## Exercise aim
Tally every line below where "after" appears, then report the total alone.

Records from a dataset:
::::
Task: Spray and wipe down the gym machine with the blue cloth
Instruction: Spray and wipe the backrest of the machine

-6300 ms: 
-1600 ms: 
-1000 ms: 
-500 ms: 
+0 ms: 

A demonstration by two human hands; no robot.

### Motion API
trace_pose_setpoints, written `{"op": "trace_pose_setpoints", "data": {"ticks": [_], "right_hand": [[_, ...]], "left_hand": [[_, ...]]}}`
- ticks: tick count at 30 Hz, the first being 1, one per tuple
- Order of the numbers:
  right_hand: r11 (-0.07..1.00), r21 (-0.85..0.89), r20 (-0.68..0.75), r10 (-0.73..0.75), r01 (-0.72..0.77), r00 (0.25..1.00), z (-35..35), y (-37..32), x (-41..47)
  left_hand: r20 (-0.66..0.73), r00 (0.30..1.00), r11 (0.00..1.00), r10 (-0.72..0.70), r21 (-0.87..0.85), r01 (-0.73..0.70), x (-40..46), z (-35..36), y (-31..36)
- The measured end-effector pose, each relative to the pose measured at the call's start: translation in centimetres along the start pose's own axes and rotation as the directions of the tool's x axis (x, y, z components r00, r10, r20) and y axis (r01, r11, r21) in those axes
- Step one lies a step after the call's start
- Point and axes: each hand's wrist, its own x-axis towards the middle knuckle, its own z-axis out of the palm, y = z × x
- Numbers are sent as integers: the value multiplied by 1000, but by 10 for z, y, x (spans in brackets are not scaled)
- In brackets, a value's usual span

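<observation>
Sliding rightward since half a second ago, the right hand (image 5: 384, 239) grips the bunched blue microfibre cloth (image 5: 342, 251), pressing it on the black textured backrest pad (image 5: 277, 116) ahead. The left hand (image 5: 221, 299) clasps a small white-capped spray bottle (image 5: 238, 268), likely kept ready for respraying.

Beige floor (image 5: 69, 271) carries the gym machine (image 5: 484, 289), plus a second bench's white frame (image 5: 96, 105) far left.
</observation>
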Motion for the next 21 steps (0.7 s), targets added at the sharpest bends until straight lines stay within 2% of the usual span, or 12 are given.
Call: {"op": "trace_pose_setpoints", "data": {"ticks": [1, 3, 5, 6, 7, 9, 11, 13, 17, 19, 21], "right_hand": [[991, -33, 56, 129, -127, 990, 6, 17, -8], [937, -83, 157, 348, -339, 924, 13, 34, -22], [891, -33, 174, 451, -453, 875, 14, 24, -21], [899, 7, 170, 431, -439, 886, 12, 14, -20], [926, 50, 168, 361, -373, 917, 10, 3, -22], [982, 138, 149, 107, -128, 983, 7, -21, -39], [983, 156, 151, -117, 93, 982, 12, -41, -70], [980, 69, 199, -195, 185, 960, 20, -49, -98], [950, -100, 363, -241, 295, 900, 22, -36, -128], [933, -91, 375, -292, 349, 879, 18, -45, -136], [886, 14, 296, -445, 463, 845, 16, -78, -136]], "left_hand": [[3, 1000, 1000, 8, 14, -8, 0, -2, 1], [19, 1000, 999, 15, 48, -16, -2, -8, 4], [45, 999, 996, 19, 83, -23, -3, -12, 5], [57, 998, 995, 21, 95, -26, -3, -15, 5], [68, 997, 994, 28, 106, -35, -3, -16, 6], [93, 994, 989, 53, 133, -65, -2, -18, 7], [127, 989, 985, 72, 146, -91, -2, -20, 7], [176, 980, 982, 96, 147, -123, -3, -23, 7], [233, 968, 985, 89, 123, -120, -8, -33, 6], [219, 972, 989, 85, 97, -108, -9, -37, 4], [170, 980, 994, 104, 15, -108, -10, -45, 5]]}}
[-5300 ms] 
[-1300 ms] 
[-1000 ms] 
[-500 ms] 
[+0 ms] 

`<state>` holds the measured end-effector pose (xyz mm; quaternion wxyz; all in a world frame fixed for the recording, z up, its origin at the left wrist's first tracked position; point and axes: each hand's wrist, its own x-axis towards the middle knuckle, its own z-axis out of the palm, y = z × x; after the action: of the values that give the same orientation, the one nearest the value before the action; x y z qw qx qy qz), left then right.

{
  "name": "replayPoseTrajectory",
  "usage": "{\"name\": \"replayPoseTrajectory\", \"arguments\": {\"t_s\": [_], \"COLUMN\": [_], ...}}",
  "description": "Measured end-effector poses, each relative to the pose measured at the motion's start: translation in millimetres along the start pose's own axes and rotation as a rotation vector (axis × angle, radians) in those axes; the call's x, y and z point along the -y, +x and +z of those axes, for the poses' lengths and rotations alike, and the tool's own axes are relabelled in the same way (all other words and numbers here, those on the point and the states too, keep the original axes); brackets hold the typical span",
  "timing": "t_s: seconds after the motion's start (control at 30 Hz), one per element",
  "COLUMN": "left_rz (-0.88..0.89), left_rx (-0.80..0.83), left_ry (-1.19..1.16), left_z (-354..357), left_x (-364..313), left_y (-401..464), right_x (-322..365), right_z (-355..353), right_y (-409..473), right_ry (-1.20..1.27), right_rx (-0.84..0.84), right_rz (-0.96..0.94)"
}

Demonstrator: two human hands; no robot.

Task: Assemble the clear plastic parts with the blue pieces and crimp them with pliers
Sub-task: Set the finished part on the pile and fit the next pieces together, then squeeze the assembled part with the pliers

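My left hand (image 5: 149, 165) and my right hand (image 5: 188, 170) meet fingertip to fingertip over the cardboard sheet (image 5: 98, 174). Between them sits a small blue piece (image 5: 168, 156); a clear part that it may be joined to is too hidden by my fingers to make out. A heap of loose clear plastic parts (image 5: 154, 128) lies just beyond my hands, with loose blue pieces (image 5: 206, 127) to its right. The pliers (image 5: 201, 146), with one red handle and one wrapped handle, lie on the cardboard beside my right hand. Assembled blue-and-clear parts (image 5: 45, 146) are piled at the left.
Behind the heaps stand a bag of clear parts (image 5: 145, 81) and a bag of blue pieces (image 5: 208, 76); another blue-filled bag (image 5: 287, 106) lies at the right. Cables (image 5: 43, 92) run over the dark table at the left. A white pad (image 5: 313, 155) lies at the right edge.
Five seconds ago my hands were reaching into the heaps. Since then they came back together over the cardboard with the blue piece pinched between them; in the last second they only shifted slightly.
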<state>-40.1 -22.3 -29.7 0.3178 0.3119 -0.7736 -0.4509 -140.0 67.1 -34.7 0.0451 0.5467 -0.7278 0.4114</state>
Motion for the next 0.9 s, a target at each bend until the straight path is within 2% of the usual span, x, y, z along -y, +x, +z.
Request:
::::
## Response to this task
3